━━━━━ RECORDS FOR THE EXERCISE ━━━━━
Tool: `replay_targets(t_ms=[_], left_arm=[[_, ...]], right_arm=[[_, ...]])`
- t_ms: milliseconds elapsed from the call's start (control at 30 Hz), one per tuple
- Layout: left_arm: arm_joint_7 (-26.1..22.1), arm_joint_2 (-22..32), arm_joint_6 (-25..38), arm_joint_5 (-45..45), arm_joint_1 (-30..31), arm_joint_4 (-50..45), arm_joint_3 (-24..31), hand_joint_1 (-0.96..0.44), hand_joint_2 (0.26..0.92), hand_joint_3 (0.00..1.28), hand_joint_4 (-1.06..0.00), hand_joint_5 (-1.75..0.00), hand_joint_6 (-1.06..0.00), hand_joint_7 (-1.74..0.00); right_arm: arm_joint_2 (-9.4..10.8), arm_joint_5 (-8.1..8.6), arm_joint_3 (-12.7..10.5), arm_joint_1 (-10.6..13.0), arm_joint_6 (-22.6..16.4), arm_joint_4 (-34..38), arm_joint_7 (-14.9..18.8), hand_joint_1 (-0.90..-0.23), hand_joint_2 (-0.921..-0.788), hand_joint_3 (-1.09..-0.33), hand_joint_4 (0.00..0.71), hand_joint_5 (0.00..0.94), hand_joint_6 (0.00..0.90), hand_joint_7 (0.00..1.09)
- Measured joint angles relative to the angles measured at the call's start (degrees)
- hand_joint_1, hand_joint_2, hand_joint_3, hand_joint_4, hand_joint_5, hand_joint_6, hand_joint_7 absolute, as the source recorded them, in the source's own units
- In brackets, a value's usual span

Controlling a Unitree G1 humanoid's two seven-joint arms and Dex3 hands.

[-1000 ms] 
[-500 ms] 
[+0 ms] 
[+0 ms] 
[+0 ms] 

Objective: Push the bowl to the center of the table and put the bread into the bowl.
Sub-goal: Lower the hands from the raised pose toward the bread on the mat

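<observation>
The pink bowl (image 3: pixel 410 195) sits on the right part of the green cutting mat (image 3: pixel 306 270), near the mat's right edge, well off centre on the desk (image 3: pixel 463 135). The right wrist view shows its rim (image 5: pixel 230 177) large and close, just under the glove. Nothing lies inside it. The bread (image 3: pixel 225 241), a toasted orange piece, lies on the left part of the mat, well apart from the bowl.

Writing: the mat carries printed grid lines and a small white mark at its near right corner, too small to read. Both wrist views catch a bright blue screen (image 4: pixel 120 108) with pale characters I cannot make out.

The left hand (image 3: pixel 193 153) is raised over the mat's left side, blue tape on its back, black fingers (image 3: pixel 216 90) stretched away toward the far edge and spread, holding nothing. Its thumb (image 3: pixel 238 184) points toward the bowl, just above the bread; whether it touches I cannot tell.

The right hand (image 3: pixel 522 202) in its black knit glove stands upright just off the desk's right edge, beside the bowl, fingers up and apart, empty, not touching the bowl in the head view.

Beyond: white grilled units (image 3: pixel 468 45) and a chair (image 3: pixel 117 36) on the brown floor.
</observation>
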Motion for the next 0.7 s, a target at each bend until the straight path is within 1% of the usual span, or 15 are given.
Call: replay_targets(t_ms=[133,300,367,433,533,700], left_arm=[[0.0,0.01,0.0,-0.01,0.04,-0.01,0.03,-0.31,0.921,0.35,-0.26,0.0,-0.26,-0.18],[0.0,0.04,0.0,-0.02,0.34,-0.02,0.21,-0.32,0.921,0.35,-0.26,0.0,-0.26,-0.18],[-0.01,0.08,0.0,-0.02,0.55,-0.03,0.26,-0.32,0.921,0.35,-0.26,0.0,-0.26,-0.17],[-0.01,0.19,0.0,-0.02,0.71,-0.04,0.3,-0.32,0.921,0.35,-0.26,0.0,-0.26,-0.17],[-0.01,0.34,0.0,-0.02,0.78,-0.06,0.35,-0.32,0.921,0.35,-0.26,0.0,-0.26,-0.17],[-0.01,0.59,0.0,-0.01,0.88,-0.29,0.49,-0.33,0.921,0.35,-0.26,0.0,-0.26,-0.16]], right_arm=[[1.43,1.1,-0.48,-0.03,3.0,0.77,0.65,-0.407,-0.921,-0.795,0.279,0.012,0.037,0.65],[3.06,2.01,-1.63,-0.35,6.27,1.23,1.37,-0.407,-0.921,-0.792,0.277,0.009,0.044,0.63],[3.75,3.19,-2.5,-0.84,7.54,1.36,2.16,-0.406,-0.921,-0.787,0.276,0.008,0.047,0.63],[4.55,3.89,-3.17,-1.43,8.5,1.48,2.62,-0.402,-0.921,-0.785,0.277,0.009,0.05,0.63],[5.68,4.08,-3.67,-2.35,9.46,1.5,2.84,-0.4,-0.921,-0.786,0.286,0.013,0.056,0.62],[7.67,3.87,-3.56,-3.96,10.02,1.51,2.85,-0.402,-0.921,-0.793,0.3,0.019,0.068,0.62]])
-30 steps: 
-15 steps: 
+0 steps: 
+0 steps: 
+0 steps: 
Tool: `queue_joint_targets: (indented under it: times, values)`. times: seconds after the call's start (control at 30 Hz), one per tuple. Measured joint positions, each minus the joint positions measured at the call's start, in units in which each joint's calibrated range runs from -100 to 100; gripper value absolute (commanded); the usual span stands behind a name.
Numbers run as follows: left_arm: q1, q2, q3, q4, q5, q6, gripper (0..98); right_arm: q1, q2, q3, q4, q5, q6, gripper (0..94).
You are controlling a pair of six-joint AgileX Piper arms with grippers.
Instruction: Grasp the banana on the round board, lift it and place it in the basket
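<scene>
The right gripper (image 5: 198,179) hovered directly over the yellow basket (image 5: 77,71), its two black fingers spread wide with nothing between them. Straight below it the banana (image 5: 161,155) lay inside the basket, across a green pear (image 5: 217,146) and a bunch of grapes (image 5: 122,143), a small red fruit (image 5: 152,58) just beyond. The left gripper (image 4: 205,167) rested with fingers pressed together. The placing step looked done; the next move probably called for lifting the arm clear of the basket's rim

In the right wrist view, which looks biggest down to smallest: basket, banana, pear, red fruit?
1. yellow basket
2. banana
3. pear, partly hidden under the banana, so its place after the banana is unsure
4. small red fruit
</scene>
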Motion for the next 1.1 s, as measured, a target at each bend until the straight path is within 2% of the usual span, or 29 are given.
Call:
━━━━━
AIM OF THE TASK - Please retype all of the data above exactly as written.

RESPONSE -
Tool: `replay_targets(t_ms=[_], left_arm=[[_, ...]], right_arm=[[_, ...]])`
- t_ms: milliseconds elapsed from the call's start (control at 30 Hz), one per tuple
- Layout: left_arm: arm_joint_7 (-26.1..22.1), arm_joint_2 (-22..32), arm_joint_6 (-25..38), arm_joint_5 (-45..45), arm_joint_1 (-30..31), arm_joint_4 (-50..45), arm_joint_3 (-24..31), hand_joint_1 (-0.96..0.44), hand_joint_2 (0.26..0.92), hand_joint_3 (0.00..1.28), hand_joint_4 (-1.06..0.00), hand_joint_5 (-1.75..0.00), hand_joint_6 (-1.06..0.00), hand_joint_7 (-1.74..0.00); right_arm: arm_joint_2 (-9.4..10.8), arm_joint_5 (-8.1..8.6), arm_joint_3 (-12.7..10.5), arm_joint_1 (-10.6..13.0), arm_joint_6 (-22.6..16.4), arm_joint_4 (-34..38), arm_joint_7 (-14.9..18.8), hand_joint_1 (-0.90..-0.23), hand_joint_2 (-0.921..-0.788), hand_joint_3 (-1.09..-0.33), hand_joint_4 (0.00..0.71), hand_joint_5 (0.00..0.94), hand_joint_6 (0.00..0.90), hand_joint_7 (0.00..1.09)
- Measured joint angles relative to the angles measured at the call's start (degrees)
- hand_joint_1, hand_joint_2, hand_joint_3, hand_joint_4, hand_joint_5, hand_joint_6, hand_joint_7 absolute, as the source recorded them, in the source's own units
- In brackets, a value's usual span

Controlling a Unitree G1 humanoid's two seven-joint arms and Dex3 hands.

[-1000 ms] 
[-500 ms] 
[+0 ms] 
[+0 ms] 
[+0 ms] 

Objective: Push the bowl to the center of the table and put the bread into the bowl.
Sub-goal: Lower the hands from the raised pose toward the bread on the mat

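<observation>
The pink bowl (image 3: pixel 410 195) sits on the right part of the green cutting mat (image 3: pixel 306 270), near the mat's right edge, well off centre on the desk (image 3: pixel 463 135). The right wrist view shows its rim (image 5: pixel 230 177) large and close, just under the glove. Nothing lies inside it. The bread (image 3: pixel 225 241), a toasted orange piece, lies on the left part of the mat, well apart from the bowl.

Writing: the mat carries printed grid lines and a small white mark at its near right corner, too small to read. Both wrist views catch a bright blue screen (image 4: pixel 120 108) with pale characters I cannot make out.

The left hand (image 3: pixel 193 153) is raised over the mat's left side, blue tape on its back, black fingers (image 3: pixel 216 90) stretched away toward the far edge and spread, holding nothing. Its thumb (image 3: pixel 238 184) points toward the bowl, just above the bread; whether it touches I cannot tell.

The right hand (image 3: pixel 522 202) in its black knit glove stands upright just off the desk's right edge, beside the bowl, fingers up and apart, empty, not touching the bowl in the head view.

Beyond: white grilled units (image 3: pixel 468 45) and a chair (image 3: pixel 117 36) on the brown floor.
</observation>
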Motion for the next 0.7 s, a target at each bend until the straight path is within 1% of the usual span, or 15 are given.
Call: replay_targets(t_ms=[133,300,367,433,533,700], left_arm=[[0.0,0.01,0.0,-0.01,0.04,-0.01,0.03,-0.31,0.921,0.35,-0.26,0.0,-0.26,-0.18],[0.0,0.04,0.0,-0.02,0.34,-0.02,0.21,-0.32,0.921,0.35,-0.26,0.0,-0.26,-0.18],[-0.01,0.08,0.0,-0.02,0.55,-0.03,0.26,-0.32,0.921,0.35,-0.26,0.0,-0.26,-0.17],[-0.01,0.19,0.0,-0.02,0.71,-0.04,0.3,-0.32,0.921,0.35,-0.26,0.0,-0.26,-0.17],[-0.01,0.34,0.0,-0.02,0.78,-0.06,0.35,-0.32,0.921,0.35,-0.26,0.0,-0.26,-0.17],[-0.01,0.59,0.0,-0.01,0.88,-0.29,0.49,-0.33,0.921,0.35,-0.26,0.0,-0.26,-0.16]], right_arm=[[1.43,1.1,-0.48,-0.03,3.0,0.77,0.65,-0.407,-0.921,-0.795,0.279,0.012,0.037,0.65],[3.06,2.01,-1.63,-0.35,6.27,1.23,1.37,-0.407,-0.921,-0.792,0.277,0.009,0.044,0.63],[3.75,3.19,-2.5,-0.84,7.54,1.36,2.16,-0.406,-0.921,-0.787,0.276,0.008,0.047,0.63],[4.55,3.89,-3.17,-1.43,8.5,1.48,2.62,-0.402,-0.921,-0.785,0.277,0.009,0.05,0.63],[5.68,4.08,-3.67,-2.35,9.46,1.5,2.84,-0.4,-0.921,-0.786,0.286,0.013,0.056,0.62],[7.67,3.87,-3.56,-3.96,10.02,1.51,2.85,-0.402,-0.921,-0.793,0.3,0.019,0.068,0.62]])
-30 steps: 
-15 steps: 
+0 steps: 
+0 steps: 
+0 steps: 
Tool: `queue_joint_targets: (indented under it: times, values)`. times: seconds after the call's start (control at 30 Hz), one per tuple. Measured joint positions, each minus the joint positions measured at the call's start, in units in which each joint's calibrated range runs from -100 to 100; gripper value absolute (commanded); the usual span stands behind a name.
Numbers run as follows: left_arm: q1, q2, q3, q4, q5, q6, gripper (0..98); right_arm: q1, q2, q3, q4, q5, q6, gripper (0..94).
You are controlling a pair of six-joint AgileX Piper arms with grippers.
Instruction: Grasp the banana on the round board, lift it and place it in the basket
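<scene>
The right gripper (image 5: 198,179) hovered directly over the yellow basket (image 5: 77,71), its two black fingers spread wide with nothing between them. Straight below it the banana (image 5: 161,155) lay inside the basket, across a green pear (image 5: 217,146) and a bunch of grapes (image 5: 122,143), a small red fruit (image 5: 152,58) just beyond. The left gripper (image 4: 205,167) rested with fingers pressed together. The placing step looked done; the next move probably called for lifting the arm clear of the basket's rim

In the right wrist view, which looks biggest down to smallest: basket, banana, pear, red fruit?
1. yellow basket
2. banana
3. pear, partly hidden under the banana, so its place after the banana is unsure
4. small red fruit
</scene>
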Motion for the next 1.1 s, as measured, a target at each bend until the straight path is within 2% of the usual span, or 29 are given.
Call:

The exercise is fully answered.